WHAT TO WORK ON ▸
Return all of the listing word for word; the pictures stay out.

PROVIDED ENTRIES ▸
------------------------------------
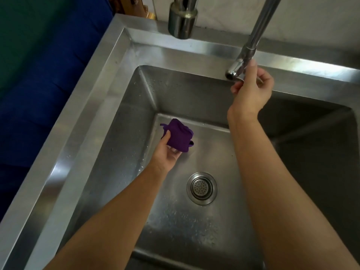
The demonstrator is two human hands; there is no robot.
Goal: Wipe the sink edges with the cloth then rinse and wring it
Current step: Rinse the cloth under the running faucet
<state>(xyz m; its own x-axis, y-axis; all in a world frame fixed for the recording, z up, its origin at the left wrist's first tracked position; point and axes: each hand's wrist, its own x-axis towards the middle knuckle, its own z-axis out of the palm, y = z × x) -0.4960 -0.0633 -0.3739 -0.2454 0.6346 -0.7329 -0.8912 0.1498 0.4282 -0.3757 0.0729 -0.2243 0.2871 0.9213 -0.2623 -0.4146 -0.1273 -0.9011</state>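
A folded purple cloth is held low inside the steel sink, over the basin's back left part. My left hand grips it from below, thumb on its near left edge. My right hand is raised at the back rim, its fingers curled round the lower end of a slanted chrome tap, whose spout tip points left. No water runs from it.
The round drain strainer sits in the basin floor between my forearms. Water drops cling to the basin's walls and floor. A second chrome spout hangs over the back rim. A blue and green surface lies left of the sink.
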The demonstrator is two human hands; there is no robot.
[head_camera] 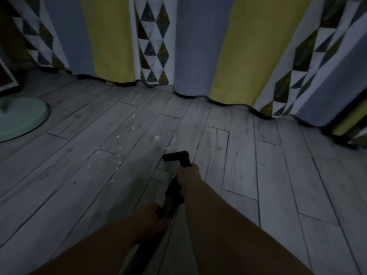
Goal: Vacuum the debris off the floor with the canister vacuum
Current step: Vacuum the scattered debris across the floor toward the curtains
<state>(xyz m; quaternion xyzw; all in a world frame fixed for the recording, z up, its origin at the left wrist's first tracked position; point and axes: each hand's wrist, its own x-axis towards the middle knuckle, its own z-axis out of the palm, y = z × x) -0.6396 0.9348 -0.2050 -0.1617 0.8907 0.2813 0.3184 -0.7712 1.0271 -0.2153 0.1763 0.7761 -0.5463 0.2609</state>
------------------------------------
RESULT FOR THIS EXERCISE ▸
The demonstrator is two human hands; there is no robot.
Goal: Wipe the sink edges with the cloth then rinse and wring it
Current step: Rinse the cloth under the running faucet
<state>(xyz m; its own x-axis, y-axis; all in a world frame fixed for the recording, z up, its origin at the left wrist's first tracked position; point and axes: each hand's wrist, its own x-axis towards the middle knuckle, its own z-axis out of the palm, y = z × x) -0.4960 -0.0633 -0.3739 -0.2454 0.6346 -0.7329 -0.8912 0.1498 0.4282 -0.3757 0.0729 -0.2243 0.2871 0.9213 -0.2623 -0.4146 -0.1273 -0.9011</state>
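A folded purple cloth is held low inside the steel sink, over the basin's back left part. My left hand grips it from below, thumb on its near left edge. My right hand is raised at the back rim, its fingers curled round the lower end of a slanted chrome tap, whose spout tip points left. No water runs from it.
The round drain strainer sits in the basin floor between my forearms. Water drops cling to the basin's walls and floor. A second chrome spout hangs over the back rim. A blue and green surface lies left of the sink.
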The demonstrator is two human hands; there is no robot.
[head_camera] 
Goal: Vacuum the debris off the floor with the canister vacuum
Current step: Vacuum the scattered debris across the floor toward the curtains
<state>(xyz m; quaternion xyzw; all in a world frame fixed for the recording, z up, its origin at the left wrist's first tracked position; point and axes: each hand's wrist, its own x-axis towards the middle knuckle, its own z-axis out of the palm, y = z × x) -0.6396 0.9348 -0.2050 -0.1617 0.8907 0.2813 0.3184 -0.7712 1.0271 -0.2153 0.1763 0.7761 -0.5463 0.2609</state>

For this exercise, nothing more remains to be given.